[Saved data entries]
---
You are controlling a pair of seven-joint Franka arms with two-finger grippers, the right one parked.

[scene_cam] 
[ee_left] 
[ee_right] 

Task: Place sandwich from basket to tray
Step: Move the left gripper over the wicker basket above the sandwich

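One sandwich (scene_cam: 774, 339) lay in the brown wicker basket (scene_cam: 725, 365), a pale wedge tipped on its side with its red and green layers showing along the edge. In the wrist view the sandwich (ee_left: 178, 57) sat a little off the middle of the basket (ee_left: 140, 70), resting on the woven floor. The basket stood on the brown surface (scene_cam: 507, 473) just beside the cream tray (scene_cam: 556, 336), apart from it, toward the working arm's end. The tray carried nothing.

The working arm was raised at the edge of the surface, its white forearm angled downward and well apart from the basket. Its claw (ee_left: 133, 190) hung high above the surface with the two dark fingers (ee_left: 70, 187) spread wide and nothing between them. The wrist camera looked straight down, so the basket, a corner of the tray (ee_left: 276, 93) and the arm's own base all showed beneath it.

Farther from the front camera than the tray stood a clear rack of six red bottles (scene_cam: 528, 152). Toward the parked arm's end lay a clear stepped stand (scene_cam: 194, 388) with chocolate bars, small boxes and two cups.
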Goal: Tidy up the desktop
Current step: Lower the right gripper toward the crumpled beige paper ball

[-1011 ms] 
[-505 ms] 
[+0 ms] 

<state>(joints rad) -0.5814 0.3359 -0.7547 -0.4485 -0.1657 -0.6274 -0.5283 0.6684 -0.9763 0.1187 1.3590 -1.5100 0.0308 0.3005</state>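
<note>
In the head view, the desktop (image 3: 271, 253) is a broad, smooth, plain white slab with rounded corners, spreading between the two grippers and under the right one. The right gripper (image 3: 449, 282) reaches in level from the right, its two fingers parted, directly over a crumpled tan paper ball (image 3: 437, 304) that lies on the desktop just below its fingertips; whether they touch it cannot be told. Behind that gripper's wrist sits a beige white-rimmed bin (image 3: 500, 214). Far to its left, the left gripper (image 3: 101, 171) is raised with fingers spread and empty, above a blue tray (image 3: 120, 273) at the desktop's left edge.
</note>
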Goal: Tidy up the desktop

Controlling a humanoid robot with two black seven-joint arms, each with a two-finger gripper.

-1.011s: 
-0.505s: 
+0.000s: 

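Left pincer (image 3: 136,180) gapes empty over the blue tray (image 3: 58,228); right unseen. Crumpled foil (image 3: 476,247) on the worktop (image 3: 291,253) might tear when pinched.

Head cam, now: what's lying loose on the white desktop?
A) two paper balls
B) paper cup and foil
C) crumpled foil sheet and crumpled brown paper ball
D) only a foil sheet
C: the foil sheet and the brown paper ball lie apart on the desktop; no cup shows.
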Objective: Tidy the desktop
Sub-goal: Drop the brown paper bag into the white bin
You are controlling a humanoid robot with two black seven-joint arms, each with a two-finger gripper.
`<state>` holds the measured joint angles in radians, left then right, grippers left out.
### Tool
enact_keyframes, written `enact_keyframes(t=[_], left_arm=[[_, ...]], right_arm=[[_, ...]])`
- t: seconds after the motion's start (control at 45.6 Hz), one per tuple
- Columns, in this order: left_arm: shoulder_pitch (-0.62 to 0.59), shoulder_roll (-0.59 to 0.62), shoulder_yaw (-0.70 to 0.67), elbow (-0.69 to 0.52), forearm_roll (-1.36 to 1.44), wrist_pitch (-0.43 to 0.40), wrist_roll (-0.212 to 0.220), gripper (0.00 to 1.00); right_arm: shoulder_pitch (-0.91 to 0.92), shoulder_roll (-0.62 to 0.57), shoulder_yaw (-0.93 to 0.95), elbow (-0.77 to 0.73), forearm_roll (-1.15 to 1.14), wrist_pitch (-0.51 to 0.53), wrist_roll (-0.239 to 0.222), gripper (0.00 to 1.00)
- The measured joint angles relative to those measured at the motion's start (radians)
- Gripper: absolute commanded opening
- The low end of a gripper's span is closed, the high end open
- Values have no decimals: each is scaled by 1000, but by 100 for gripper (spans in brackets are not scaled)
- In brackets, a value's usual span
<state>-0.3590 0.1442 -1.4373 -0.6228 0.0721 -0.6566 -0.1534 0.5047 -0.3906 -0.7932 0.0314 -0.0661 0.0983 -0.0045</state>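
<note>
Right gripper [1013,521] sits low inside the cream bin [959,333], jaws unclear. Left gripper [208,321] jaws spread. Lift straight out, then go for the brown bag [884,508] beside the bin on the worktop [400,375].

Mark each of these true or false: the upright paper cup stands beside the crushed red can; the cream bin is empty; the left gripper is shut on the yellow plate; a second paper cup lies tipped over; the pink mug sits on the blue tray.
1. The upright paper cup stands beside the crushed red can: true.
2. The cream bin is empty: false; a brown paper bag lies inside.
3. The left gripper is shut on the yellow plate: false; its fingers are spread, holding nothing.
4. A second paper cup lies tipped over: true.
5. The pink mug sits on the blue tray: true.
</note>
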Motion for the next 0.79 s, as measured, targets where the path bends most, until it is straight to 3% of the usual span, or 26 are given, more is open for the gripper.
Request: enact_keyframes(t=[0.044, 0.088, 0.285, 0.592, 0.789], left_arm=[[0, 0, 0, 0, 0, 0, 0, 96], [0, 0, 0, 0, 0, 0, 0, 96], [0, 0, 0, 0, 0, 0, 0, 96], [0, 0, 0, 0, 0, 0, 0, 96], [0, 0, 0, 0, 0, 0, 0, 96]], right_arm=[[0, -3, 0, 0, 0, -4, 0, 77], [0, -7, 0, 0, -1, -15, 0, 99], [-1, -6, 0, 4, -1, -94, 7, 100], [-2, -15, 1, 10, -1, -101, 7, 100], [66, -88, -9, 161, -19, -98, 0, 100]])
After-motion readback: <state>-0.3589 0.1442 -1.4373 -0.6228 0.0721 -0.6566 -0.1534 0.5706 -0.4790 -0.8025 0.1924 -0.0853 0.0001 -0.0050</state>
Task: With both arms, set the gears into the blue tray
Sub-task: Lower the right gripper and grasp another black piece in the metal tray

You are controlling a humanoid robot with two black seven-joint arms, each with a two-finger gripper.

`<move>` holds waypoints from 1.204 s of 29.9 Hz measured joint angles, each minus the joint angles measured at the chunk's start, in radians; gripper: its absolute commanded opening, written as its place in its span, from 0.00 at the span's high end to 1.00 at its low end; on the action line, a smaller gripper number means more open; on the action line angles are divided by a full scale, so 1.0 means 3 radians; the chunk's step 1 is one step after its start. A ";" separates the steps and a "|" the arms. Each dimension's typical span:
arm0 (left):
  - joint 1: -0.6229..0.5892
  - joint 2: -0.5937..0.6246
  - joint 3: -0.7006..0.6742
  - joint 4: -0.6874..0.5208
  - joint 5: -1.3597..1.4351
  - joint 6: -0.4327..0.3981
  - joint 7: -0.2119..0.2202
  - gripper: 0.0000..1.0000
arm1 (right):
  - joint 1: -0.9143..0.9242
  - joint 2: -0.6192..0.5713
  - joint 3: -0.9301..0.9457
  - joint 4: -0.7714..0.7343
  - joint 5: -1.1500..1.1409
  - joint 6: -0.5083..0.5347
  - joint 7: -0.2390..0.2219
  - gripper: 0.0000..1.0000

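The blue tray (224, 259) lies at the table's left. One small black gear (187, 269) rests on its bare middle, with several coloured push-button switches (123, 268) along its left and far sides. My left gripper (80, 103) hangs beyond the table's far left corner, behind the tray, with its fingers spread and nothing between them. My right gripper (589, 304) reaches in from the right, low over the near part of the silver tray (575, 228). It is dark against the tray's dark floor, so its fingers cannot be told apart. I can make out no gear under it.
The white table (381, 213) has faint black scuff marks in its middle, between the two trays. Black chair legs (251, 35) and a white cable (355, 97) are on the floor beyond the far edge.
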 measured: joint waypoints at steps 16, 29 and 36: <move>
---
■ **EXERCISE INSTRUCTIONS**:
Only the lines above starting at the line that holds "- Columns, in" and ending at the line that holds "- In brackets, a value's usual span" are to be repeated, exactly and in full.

■ **SOLUTION TO THE PROBLEM**:
- Columns, in this order: left_arm: shoulder_pitch (-0.62 to 0.59), shoulder_roll (-0.59 to 0.62), shoulder_yaw (-0.70 to 0.67), elbow (-0.69 to 0.52), forearm_roll (-1.36 to 1.44), wrist_pitch (-0.43 to 0.40), wrist_roll (-0.212 to 0.220), gripper (0.00 to 1.00); right_arm: shoulder_pitch (-0.91 to 0.92), shoulder_roll (-0.62 to 0.57), shoulder_yaw (-0.93 to 0.95), elbow (-0.77 to 0.73), forearm_roll (-1.15 to 1.14), wrist_pitch (-0.51 to 0.53), wrist_roll (-0.239 to 0.222), gripper (0.00 to 1.00)
- The measured joint angles relative to those measured at the motion's start (radians)
- Gripper: absolute commanded opening
- The low end of a gripper's span is closed, the high end open
- Values have no decimals: each is scaled by 1000, but by 100 for gripper (spans in brackets are not scaled)
- In brackets, a value's usual span

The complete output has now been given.